Theresienstadt (Terezin), an 18th century fortress near Prague,
was converted by the Nazis into a transit point, where deported
Jews were interned, sometimes as long as two years, and then
sent to the extermination camps.
The prisoners were mainly professional Jews from Czechoslovakia,
Germany, Austria, Holland and Denmark, many of them a part
of the European cultural elite.
But the cliched image of a 'pyitiful Jew', crushed by a 'demonic
force', didnt hold in Terezin.
In spite of miserable conditions and numerous deaths from
starvation and diseases, the prisoners never gave in.
In this surrealistic world on the edge of life and death,
they stubbornly clung to their cultural values - books, art,
music, intellectual debate, humor and irony.Volumes have
been written about the culture in Theresienstadt.
The inspired operas and musical pieces that originated there
are widely performed.
Drawings by children and adult artists, camp magazines and
poems have been published.
The children in Terezin were trained and cared for by excellent
teachers and social workers.
They regained their will to live and hope for the future,
but, with few exceptions, most were ruthlessly exterminated.
In addition to that, hundreds of professionals and academics
gave thousands of lectures on all imaginable cultural and
scientific subjects.
In the documents that survived the war, many of them explain
the main motivation for this work - first, to prepare and
educate the youth for the post-war life; and second - to
revive their own professional self-esteem and replace the
misery of physical existence with the richness of spiritual
life.
Lectures replaced teaching, which was forbidden by the Nazis.

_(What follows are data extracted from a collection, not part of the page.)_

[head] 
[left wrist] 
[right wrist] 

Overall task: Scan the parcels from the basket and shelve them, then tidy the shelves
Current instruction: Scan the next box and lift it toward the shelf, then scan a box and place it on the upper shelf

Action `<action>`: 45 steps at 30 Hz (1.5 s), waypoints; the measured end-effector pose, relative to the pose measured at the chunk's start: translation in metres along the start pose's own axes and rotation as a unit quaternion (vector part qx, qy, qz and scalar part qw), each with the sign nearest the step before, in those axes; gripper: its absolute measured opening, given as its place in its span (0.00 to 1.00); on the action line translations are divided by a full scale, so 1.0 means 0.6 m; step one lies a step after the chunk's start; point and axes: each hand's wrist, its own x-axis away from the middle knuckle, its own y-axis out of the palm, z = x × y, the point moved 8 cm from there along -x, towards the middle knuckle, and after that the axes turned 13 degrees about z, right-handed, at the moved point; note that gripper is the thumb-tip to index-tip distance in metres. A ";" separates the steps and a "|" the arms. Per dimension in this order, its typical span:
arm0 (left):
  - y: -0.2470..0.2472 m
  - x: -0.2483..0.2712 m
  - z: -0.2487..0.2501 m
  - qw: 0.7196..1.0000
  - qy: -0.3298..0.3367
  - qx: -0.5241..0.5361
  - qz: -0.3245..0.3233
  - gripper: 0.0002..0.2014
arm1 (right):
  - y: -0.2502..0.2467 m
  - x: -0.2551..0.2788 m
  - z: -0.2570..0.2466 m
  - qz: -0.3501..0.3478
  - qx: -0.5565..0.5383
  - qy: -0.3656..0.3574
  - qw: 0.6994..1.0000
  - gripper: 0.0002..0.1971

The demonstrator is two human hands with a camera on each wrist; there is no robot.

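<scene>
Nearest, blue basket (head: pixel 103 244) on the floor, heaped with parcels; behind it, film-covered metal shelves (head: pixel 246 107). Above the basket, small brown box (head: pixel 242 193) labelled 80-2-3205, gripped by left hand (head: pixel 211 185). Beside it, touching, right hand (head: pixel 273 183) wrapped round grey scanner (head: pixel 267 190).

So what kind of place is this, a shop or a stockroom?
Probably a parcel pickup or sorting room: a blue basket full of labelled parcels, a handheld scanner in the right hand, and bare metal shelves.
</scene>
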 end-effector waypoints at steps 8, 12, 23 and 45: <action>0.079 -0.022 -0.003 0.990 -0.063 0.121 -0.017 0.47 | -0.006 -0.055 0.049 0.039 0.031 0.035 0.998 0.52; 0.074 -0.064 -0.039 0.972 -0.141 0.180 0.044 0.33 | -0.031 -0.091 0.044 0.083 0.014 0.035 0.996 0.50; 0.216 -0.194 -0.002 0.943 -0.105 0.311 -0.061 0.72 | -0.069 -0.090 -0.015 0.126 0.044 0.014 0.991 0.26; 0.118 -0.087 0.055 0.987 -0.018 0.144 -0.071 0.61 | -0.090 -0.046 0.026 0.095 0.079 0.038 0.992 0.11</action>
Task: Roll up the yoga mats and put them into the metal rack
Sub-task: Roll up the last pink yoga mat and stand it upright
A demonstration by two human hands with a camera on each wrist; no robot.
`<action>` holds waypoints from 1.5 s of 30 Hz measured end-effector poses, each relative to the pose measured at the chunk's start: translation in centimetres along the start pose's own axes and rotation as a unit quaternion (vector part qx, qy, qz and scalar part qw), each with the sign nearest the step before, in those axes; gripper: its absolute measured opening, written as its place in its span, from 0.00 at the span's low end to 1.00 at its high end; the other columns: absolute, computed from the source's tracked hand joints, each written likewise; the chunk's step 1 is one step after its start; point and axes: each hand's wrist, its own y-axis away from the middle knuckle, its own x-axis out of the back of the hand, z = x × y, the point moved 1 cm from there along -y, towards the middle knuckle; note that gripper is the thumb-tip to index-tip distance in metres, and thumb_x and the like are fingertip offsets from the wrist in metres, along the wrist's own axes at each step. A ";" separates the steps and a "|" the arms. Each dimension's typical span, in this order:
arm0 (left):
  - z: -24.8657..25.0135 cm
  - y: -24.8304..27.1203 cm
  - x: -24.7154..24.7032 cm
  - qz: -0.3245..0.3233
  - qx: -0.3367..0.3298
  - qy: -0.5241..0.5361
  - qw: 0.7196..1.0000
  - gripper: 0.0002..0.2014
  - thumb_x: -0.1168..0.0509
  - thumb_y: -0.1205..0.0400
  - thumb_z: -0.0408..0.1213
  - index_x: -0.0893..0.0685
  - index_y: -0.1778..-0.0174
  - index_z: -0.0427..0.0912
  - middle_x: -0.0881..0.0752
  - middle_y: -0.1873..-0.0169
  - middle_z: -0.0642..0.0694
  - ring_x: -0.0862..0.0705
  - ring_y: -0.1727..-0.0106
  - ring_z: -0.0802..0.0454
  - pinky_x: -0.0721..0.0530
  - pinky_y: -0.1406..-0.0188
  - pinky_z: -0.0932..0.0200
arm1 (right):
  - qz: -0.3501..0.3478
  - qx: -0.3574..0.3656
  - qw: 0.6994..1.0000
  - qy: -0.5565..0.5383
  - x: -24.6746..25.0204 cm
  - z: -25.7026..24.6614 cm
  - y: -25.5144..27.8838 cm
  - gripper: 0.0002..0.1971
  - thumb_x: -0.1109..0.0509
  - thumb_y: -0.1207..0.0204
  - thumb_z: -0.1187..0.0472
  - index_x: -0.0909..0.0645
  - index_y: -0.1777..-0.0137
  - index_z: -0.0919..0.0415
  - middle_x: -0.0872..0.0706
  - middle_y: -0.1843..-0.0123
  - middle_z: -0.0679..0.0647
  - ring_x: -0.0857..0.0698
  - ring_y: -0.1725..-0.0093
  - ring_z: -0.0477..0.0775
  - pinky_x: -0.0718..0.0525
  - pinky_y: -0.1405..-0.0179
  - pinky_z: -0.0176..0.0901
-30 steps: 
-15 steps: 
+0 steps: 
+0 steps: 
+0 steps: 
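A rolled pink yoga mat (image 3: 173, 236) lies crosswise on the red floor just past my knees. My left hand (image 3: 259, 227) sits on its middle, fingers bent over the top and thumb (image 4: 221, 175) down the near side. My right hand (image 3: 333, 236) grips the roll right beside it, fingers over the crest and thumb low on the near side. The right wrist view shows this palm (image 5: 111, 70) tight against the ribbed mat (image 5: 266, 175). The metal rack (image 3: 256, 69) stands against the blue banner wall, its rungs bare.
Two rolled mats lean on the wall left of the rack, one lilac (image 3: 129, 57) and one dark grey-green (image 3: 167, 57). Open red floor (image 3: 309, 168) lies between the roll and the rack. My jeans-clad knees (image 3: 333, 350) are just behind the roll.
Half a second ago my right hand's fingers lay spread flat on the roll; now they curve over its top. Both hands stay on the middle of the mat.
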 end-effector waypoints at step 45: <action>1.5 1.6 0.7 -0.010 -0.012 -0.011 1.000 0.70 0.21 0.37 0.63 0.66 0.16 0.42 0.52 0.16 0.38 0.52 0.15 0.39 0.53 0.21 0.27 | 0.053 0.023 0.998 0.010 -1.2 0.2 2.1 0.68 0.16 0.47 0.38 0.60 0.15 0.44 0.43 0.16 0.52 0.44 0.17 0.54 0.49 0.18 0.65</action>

Delivered in scattered miserable attics and cellars, however
cold or hot the weather, the lectures formed full courses
in history, philosophy, art, literature, medicine, science,
Judaism and other fields.
They attracted tens of thousands of young people and adults,
hungry and exhausted after their days work - the triumph
of human dignity in the face of death.
Ironically, the inmates had to inform the Nazis of all cultural
activities that took place in the camp.
That is why the documentation of so many lectures - including
their titles, time and locations - have survived.Some of
the Terezin lecturers were well-known before the war in their
own right, for example, Dr. Leo Baeck, Chief Rabbi of Germany,
Alfred Meissner, Minister of Masaryk Government in Czechoslovakia,
and composer Viktor Ullmann.
Others survived the Holocaust and found wider recognition
afterwards, like psychologist Viktor Frankl, historian Miroslav
Karny, writer Josef Bor (Bondy), and writer Norbert Fried.
But the majority perished.
Their careers stopped short, they were simply forgotten.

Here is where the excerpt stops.